The following morning, as the cars and spectators began to arrive, the judges assembled to confirm the rules of the competition. I had been allocated the Jaguar class, and I met my judging partner, John Theedom. As a very well respected Jaguar dealer, engineer and restorer, he was a mine of information, and we quickly set to work inspecting the field.
In total, there were 118 concours entrants across 15 classes. This included some exceptional cars, including many with extraordinary stories. In my class this included a Jaguar XJ/ Lynx Eventer styled by Paulo Gucci, complete with purple crocodile-leather seats and a superbly-restored Jaguar XK 140, one of the very few cars fitted with the C-Type engine at the factory. But it was a ‘Semi-Lightweight’ E-Type that took the class- not only was it immaculately presented, but its engine noise had entertained the crowds for the entire weekend and had completed the road trip in style.
By mid-afternoon the class winners had been decided, with ex-F1 and Indycar driver Max Chilton on hand to deliver the rosettes. Then, one by one, the successful cars converged on the central showground for the Best in Show judging, winding their way through the crowd and between all of the other motoring attractions. For The Warren is not just a concours event, but a celebration of classic and supercars, and there really was something for everyone- from racing simulators to motorcycle display teams, club stands to an air display. Of all the myriad of car shows I have attended this year The Warren had the widest appeal, as the vast number of families present within the estimated crowd of 12,000 people attested.
For the Best in Show finale, concours organiser and European representative for the Pebble Beach Concours and member of the Selection Committee Nic Waller brought all the judges together. As a group, we then moved down the row of those deemed Best in Class, in order to select our overall winner.

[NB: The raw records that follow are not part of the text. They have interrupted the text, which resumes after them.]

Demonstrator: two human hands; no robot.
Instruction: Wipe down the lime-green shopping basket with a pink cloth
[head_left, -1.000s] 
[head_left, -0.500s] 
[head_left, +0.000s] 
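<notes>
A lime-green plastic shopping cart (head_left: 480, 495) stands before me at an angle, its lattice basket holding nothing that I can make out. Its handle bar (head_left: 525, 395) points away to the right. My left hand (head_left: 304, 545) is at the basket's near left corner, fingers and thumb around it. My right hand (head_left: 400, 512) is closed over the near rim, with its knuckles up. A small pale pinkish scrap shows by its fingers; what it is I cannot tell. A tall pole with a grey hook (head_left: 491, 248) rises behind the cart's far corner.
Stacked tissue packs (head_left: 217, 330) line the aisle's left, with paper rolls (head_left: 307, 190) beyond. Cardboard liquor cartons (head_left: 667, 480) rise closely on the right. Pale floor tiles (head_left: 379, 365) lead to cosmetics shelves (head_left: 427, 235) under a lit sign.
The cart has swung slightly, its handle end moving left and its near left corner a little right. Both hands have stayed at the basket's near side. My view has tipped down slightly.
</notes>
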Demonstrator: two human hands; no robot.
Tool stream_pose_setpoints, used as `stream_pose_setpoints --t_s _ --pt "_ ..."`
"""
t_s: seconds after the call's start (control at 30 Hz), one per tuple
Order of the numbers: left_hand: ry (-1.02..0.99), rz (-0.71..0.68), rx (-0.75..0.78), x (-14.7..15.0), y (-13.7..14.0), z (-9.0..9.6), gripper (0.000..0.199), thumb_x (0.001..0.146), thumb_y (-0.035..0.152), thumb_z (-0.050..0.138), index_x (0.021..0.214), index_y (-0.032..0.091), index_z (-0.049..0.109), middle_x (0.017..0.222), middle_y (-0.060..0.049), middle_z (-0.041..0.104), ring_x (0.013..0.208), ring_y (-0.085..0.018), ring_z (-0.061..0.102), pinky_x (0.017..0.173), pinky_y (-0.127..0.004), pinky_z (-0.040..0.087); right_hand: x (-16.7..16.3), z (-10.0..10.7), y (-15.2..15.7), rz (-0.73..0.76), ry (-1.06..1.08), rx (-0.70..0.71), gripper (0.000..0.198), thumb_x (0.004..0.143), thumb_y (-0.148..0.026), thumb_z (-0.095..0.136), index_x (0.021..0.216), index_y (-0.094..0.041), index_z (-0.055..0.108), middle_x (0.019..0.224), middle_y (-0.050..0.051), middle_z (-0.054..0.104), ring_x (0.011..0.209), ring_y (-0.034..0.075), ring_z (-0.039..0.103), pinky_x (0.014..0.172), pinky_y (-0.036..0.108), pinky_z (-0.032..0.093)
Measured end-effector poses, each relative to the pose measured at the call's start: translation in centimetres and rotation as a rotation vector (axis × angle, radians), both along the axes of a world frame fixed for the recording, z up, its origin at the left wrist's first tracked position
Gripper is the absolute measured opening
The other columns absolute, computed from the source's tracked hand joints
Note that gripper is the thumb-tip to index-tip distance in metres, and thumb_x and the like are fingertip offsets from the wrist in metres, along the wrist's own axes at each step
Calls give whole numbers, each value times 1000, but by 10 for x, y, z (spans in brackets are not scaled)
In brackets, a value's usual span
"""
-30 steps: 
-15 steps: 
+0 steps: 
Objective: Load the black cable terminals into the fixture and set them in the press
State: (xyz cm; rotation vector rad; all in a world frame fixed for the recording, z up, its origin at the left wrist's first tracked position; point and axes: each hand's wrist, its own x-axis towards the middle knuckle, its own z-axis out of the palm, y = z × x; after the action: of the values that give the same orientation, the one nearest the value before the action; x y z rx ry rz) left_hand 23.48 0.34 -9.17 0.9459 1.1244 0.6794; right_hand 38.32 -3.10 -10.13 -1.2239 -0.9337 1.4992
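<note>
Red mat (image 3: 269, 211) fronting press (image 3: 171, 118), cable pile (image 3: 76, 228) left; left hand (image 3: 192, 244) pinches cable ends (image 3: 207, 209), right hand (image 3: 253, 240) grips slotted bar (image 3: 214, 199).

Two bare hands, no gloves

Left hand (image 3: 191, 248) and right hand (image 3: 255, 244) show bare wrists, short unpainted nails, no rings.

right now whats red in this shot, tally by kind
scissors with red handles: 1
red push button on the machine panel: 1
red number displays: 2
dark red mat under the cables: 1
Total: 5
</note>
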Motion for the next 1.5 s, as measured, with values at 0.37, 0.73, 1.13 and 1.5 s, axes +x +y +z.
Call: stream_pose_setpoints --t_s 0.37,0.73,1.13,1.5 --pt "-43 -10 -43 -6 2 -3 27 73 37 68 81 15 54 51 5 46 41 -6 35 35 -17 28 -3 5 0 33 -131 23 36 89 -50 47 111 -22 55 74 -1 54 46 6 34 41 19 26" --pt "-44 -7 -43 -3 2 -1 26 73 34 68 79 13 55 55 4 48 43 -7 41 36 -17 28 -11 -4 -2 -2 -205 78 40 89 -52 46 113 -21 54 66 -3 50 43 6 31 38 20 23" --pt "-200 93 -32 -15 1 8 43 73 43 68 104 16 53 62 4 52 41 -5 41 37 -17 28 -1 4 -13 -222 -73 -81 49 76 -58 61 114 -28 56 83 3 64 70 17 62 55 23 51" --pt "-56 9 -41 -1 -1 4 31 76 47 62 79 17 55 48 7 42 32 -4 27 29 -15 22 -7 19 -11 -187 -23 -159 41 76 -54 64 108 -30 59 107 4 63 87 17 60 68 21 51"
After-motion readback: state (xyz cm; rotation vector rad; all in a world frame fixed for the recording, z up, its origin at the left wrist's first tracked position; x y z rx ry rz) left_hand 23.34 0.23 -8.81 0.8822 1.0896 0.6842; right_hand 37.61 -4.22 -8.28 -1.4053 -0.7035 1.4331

It was a very difficult decision- there were some superb cars, each worthy of the title: a BMW M1 ‘Art’ car with period concours history, a very rare and beautifully presented left-hand drive Aston Martin DB5 convertible, and a Ferrari 250 GT SWB with sublime light blue coachwork all stood out. But three other cars were just a little ahead of the rest of the pack when it came to the final decision.
With the sun setting through an oak tree behind him, Waller took the microphone to announce the winners. In second place was a rare 1955 Fiat 8V Zagato Berlinetta, entered by Belgian collector Marc Behaegel. Restored to a very high standard this car, one of 30 built, had period racing history before being abandoned to the elements for many years. Finally found and rebuilt, it now once again competes in classic competitions.
Best British Car was awarded to Bernard Rice’s 1934 SS 2 Sports saloon. Bought by Rice as a project back in the early 1970s, he restored the car almost entirely on his own. The standard of his work is extraordinary and the car, a model well known for its elaborate trimming, is every bit as good as when it left the factory.
But Best in Show could only go to one car. Italian collector Corrado Lopresto had entered his 1942 Alfa Romeo 2500 SS Bertone, the car that had triumphed in 2011 at Villa D’Este. This unique vehicle, which had enthralled visitors all weekend, received an overwhelming number of judges’ votes. Built on a type 256 chassis, usually delivered to the Scuderia Ferrari for racing, this Super Sport found itself at Carrozzeria Bertone where their top designer, Mario Revelli di Beaumont, created a one-off masterpiece. With a gloriously aerodynamic body including recessed door handles and trafficators, the car is a majestic blend of simplicity and elegance. Lopresto’s son Duccio was on hand to collect the award, his father unable to attend. “This is the first time I have been with my father’s car at a concours without him- and we have won! I am delighted!” he told the crowd.
So what’s next for The Warren? They already have a world-class line up of cars, a superb venue and a huge amount of attractions for families. Next year, the word will have spread- this could be one of the highlights of the classic car year.